#### YOUR GOAL
Where in the listing does the word "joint" appear? Report each line that holds it.

#### MATERIAL PROVIDED
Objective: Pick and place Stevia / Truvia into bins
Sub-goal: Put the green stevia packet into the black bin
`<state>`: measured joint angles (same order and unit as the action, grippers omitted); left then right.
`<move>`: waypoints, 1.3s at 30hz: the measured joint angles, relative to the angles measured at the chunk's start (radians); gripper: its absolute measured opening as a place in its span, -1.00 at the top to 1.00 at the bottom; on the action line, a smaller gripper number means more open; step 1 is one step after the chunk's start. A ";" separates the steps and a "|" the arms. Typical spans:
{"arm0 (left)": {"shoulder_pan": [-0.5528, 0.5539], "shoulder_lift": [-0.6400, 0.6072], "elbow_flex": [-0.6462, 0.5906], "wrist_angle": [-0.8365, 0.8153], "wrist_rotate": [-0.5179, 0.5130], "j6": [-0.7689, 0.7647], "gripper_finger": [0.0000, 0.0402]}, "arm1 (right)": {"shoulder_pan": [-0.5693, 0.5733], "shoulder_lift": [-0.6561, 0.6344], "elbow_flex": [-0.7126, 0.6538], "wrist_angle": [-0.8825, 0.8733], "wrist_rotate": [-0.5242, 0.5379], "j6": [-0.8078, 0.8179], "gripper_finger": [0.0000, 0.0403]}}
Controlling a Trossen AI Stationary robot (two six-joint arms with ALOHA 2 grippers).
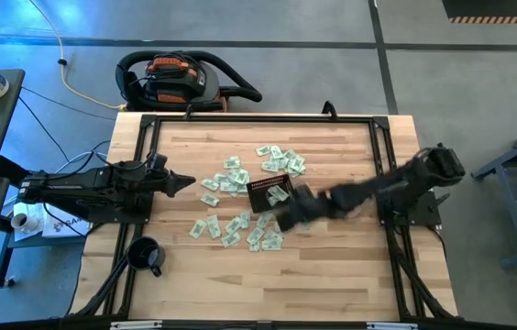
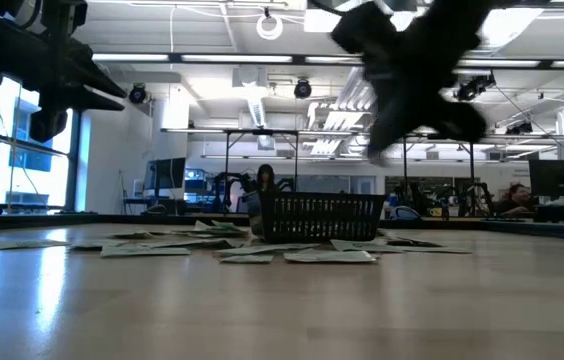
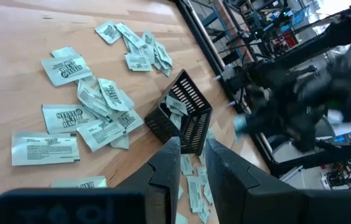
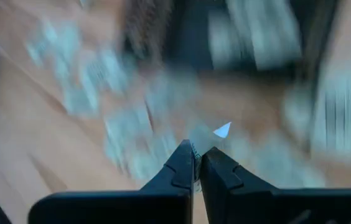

#### ANSWER TO THIS PROBLEM
`<state>`: measured joint angles (same order and unit as the action, grippers omitted); left then right.
`<move>`: waypoints, 1.3s at 30hz: the measured joint angles, relative to the angles measured at the chunk's start (radians); gripper: its absolute measured opening as a place in its span, -1.00 at the top to 1.00 at the bottom; on the action line, a smaller gripper number means more open; step 1 is one step after the chunk's start. A ";" separates the steps and a "|" the arms. Typical spans:
Controlling a Trossen AI Stationary robot (two six-joint arms with ALOHA 2 grippers).

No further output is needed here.